### [The task]
In full and word for word, copy the listing; no pictures belong in the copy.

### [Data segment]

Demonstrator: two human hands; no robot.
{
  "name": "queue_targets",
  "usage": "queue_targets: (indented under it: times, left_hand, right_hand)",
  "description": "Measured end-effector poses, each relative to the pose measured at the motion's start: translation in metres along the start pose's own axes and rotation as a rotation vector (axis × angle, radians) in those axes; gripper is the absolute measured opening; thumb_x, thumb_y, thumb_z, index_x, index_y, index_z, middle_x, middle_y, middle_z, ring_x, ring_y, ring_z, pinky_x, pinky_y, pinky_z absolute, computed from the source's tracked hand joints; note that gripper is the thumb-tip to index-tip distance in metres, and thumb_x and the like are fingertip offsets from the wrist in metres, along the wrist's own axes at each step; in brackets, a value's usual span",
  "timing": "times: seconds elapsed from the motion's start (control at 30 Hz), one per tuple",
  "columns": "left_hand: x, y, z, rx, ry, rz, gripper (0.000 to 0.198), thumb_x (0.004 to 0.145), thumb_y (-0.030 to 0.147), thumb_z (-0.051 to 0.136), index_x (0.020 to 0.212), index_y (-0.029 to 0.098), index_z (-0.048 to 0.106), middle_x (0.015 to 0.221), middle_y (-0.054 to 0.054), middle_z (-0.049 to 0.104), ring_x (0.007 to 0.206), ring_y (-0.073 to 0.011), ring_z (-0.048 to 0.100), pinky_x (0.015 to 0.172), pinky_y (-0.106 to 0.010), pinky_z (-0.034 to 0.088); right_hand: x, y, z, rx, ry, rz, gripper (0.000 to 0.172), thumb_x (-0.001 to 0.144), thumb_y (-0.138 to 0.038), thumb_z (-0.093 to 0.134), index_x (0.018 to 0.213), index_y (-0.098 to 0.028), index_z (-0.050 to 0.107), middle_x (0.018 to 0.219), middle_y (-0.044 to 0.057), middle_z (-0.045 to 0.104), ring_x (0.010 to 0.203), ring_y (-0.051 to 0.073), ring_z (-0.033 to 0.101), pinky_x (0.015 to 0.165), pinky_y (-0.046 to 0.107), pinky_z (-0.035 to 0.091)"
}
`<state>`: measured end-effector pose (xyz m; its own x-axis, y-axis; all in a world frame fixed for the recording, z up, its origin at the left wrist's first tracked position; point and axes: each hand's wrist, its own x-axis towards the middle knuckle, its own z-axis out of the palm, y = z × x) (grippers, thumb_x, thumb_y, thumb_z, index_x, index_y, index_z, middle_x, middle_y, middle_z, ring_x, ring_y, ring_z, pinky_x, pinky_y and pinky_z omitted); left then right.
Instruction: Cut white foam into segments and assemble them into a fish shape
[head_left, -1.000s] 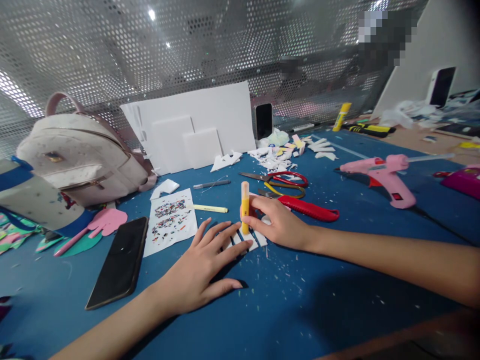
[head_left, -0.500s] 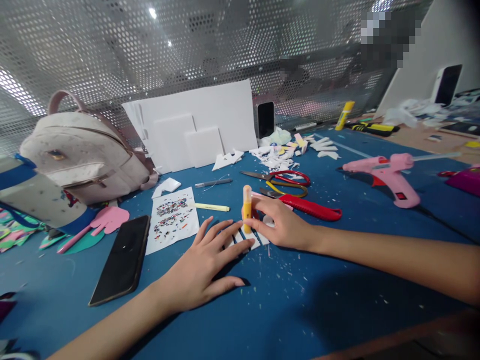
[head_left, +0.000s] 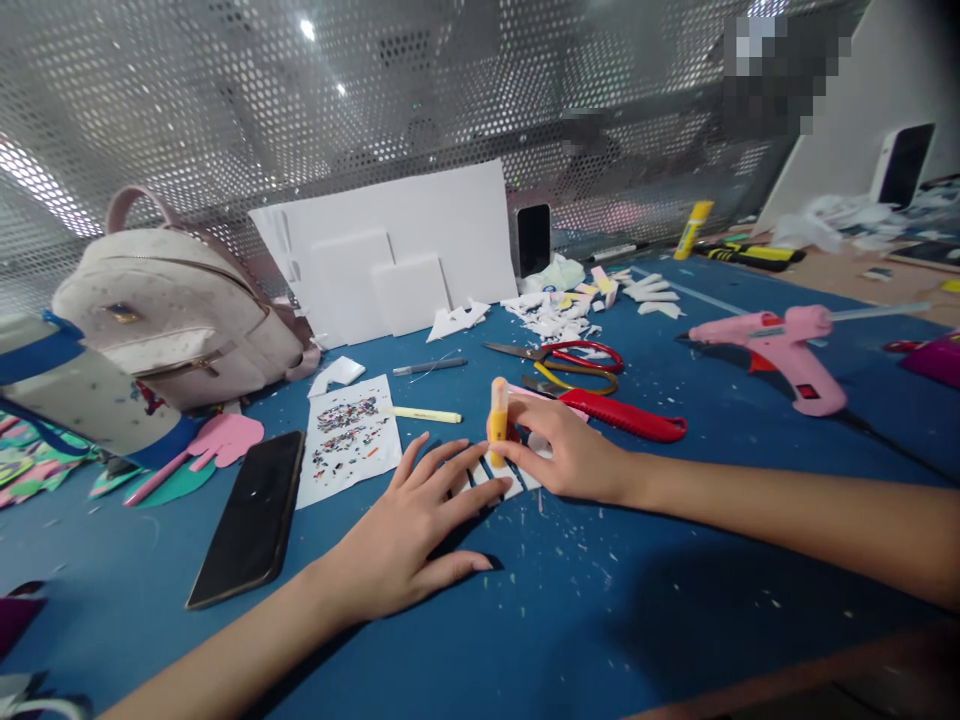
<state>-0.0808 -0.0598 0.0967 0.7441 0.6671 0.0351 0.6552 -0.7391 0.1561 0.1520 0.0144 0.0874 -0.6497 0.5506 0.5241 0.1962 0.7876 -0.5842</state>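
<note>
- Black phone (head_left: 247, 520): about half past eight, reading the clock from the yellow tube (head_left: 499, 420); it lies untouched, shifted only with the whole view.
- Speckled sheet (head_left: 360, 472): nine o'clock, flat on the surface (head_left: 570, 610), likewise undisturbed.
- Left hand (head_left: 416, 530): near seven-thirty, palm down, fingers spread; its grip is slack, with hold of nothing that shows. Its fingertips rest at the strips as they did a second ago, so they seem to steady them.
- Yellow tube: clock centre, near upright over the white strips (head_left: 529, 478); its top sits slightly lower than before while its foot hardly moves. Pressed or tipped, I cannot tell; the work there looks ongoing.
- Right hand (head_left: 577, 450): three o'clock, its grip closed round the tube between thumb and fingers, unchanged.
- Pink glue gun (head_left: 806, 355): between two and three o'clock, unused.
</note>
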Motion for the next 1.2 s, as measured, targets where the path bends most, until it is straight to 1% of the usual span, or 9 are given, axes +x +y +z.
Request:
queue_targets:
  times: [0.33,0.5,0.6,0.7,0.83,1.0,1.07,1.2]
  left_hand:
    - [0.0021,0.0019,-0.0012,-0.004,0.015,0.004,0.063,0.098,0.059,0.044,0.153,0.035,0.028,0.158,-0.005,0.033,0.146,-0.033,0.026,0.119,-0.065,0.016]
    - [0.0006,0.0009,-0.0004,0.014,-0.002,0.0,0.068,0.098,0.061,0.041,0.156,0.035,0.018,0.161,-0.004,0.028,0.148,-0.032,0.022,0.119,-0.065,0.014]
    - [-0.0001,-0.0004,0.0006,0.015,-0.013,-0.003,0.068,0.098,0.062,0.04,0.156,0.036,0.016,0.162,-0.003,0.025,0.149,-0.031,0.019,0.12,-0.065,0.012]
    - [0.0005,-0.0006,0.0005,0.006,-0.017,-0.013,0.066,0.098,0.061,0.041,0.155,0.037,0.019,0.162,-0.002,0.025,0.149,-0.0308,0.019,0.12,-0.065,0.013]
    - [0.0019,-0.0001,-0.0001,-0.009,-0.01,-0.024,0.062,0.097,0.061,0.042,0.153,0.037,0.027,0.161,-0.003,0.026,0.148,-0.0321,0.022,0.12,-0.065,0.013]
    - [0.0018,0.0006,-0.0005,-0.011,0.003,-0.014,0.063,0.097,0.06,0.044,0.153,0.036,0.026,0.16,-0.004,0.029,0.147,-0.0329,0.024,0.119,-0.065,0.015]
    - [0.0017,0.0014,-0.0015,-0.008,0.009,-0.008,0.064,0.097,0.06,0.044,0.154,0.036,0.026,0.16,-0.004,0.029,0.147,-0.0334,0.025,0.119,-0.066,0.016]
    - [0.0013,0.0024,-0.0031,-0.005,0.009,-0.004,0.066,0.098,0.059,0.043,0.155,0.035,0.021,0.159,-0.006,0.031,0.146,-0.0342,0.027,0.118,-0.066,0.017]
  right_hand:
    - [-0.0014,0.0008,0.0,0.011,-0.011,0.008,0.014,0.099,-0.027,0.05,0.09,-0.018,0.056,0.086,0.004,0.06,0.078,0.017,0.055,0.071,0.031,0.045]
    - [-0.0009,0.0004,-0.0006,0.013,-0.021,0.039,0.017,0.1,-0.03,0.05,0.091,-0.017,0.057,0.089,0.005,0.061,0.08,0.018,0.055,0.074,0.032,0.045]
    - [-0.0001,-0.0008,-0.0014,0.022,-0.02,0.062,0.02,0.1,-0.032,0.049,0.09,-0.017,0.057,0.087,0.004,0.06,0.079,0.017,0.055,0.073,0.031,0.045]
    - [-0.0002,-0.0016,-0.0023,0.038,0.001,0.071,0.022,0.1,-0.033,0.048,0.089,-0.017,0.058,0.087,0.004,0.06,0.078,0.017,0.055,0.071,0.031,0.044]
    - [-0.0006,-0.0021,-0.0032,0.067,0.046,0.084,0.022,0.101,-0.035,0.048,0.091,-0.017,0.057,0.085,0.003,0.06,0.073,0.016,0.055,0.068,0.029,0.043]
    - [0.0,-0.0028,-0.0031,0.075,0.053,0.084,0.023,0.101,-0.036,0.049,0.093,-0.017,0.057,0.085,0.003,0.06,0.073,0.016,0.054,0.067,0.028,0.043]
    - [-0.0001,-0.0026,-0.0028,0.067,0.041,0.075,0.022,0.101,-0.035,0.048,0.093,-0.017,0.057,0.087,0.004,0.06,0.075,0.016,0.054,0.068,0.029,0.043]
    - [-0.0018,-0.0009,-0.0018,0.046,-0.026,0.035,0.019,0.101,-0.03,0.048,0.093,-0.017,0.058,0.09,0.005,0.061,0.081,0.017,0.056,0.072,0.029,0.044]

### [Result for this task]
Demonstrator: two human hands; no robot.
{
  "name": "queue_targets",
  "usage": "queue_targets: (indented under it: times, left_hand, right_hand)",
  "description": "Measured end-effector poses, each relative to the pose measured at the motion's start: translation in metres along the start pose's own axes and rotation as a rotation vector (axis × angle, radians) in those axes; gripper is the absolute measured opening; thumb_x, thumb_y, thumb_z, index_x, index_y, index_z, middle_x, middle_y, middle_z, ring_x, ring_y, ring_z, pinky_x, pinky_y, pinky_z absolute, computed from the source's tracked hand joints; note that gripper is the thumb-tip to index-tip distance in metres, and thumb_x and the like are fingertip offsets from the wrist in metres, along the wrist's own axes at each step; in brackets, a value's usual span",
  "timing": "times: seconds elapsed from the motion's start (control at 30 Hz), one per tuple",
  "columns": "left_hand: x, y, z, rx, ry, rz, gripper (0.000 to 0.198), thumb_x (0.004 to 0.145), thumb_y (-0.030 to 0.147), thumb_z (-0.051 to 0.136), index_x (0.020 to 0.212), index_y (-0.029 to 0.098), index_z (-0.048 to 0.106), middle_x (0.015 to 0.221), middle_y (-0.054 to 0.054), middle_z (-0.049 to 0.104), ring_x (0.007 to 0.206), ring_y (-0.073 to 0.011), ring_z (-0.048 to 0.100), pinky_x (0.015 to 0.172), pinky_y (-0.106 to 0.010), pinky_z (-0.034 to 0.088); right_hand: x, y, z, rx, ry, rz, gripper (0.000 to 0.172), thumb_x (-0.001 to 0.144), thumb_y (-0.138 to 0.038), thumb_z (-0.093 to 0.134), index_x (0.018 to 0.213), index_y (-0.098 to 0.028), index_z (-0.050 to 0.107), middle_x (0.018 to 0.219), middle_y (-0.044 to 0.057), middle_z (-0.045 to 0.104), ring_x (0.010 to 0.203), ring_y (-0.051 to 0.073), ring_z (-0.033 to 0.101), pinky_x (0.015 to 0.165), pinky_y (-0.046 to 0.107), pinky_z (-0.035 to 0.091)"
}
`<state>`: measured end-effector pose (xyz m; its own x-axis, y-axis; all in a world frame fixed for the recording, z up, its origin at the left wrist's first tracked position; point and axes: each hand's wrist, its own x-axis towards the middle knuckle, its own z-axis out of the palm, y = z × x) (grippers, thumb_x, thumb_y, thumb_z, index_x, index_y, index_z, middle_x, middle_y, middle_z, ring_x, ring_y, ring_z, pinky_x, pinky_y and pinky_z omitted); left then right.
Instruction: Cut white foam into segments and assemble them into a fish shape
[head_left, -1.000s] 
[head_left, -0.500s] 
[head_left, +0.000s] 
<state>-0.0808 -0.0598 0.0967 0.7441 0.6671 0.0351 0.6552 -0.7391 0.1561 0.1520 0.0144 0.0874 -0.6497 0.5506 0.5241 0.1962 0.7876 -0.5842</state>
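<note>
- Black phone (head_left: 247, 520): about half past eight, reading the clock from the yellow tube (head_left: 499, 420); it lies untouched, shifted only with the whole view.
- Speckled sheet (head_left: 360, 472): nine o'clock, flat on the surface (head_left: 570, 610), likewise undisturbed.
- Left hand (head_left: 416, 530): near seven-thirty, palm down, fingers spread; its grip is slack, with hold of nothing that shows. Its fingertips rest at the strips as they did a second ago, so they seem to steady them.
- Yellow tube: clock centre, near upright over the white strips (head_left: 529, 478); its top sits slightly lower than before while its foot hardly moves. Pressed or tipped, I cannot tell; the work there looks ongoing.
- Right hand (head_left: 577, 450): three o'clock, its grip closed round the tube between thumb and fingers, unchanged.
- Pink glue gun (head_left: 806, 355): between two and three o'clock, unused.
</note>
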Motion for the next 1.2 s, as measured, targets where the path bends most, until it is straight to 1% of the usual span, or 9 are given, axes +x +y +z.
Request:
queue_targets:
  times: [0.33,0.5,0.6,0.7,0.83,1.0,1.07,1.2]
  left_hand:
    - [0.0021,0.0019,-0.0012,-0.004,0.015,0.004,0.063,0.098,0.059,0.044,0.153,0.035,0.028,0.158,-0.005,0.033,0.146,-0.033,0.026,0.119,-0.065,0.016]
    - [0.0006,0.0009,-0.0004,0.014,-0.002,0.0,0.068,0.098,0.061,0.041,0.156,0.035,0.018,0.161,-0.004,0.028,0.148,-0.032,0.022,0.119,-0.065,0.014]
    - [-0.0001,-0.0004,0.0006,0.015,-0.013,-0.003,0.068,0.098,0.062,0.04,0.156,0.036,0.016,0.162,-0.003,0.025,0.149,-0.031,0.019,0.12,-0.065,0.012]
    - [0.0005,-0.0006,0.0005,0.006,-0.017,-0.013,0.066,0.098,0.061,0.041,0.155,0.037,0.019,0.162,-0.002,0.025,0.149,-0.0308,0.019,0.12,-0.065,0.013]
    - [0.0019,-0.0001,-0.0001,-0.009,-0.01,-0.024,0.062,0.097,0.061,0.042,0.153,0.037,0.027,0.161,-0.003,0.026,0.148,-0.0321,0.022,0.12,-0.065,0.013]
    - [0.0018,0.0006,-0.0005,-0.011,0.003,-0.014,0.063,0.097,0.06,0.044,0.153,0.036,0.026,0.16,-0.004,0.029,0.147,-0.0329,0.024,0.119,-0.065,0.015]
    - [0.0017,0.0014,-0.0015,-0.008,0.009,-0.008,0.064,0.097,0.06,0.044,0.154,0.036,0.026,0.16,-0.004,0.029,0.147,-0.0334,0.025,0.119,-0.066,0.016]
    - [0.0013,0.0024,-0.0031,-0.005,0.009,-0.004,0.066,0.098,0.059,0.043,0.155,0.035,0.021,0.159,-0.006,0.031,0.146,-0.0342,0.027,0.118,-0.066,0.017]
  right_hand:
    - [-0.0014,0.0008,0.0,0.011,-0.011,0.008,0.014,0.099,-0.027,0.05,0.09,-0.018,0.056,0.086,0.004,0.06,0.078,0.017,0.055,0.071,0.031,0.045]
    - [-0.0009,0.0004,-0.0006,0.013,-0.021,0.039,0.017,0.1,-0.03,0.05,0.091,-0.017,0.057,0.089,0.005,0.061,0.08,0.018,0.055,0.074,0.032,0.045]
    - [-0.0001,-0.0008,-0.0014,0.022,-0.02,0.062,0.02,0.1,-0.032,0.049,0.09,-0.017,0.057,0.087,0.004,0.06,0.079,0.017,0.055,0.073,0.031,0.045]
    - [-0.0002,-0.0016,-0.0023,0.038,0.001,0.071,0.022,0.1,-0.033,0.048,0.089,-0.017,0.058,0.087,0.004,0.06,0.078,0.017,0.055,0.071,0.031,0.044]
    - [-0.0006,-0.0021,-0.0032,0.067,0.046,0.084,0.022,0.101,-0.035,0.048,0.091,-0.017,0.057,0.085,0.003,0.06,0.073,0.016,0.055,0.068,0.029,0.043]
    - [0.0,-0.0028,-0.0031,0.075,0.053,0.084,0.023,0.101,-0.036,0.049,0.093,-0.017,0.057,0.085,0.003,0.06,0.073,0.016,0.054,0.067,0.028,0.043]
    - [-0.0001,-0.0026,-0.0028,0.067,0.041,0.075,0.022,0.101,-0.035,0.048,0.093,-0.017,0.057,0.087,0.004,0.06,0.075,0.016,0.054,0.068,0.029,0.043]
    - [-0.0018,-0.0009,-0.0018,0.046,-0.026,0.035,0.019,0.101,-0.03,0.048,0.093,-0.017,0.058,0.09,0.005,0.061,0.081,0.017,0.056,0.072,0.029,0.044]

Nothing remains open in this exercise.